What is expected »
Reproduce the material below line by line, beginning with its first line and ending with the line that contains "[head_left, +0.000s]"; leave out pictures.

=== Information supplied ===

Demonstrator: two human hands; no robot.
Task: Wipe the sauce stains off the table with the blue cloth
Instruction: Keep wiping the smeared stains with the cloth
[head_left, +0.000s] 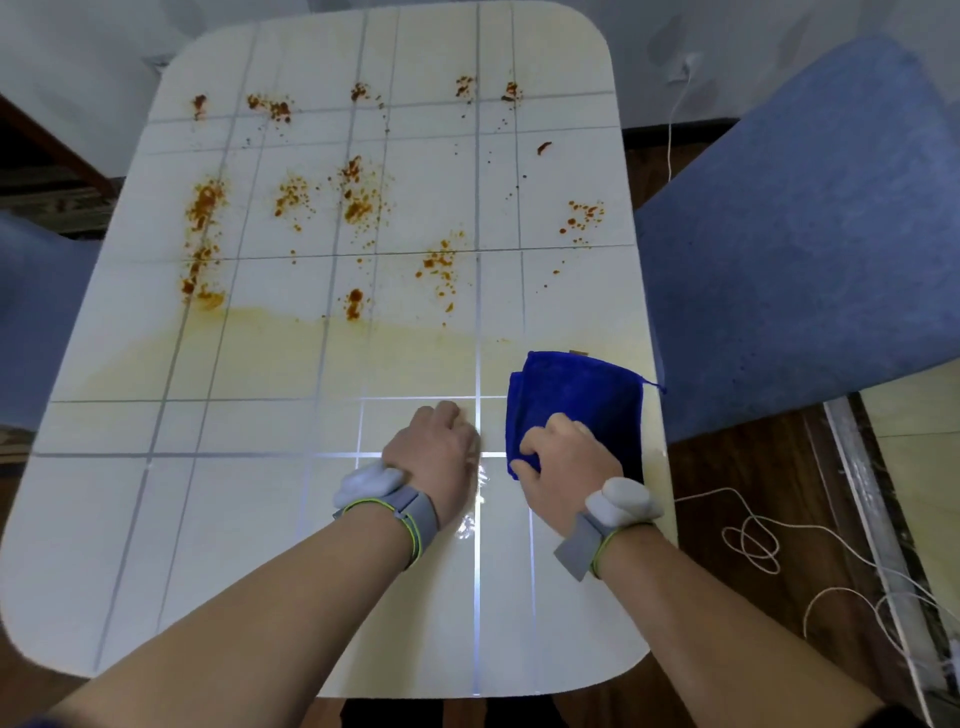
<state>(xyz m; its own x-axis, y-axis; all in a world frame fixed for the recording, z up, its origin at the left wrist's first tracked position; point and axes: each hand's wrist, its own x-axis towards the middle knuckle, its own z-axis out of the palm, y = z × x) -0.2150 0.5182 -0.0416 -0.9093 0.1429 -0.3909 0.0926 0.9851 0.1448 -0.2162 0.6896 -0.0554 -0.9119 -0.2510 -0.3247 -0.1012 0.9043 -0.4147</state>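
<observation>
A white table (208, 493) with grey grid lines fills the view, standing on a dark wood floor. The blue cloth (576, 405), folded, lies at the table's near right edge; its near corner is hidden under the right hand (553, 470), whose fingers curl down and grip the fabric. Orange-red sauce stains (358, 200) spatter the far half of the table, well apart from the cloth, and a pale yellow smear (270, 353) crosses the middle between them. The left hand (436, 449) rests on the table just beside the cloth, fingers curled under into a loose fist; its fingertips are out of sight. Both wrists wear grey bands (410, 514) with white pods. Blue chairs (800, 234) flank the table, cut off by the frame. White cord (753, 540) loops on the floor at right.
</observation>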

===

Result of this exercise »
Demonstrator: two human hands; no robot.
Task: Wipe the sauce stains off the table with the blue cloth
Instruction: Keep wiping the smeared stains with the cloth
[head_left, +0.000s] 

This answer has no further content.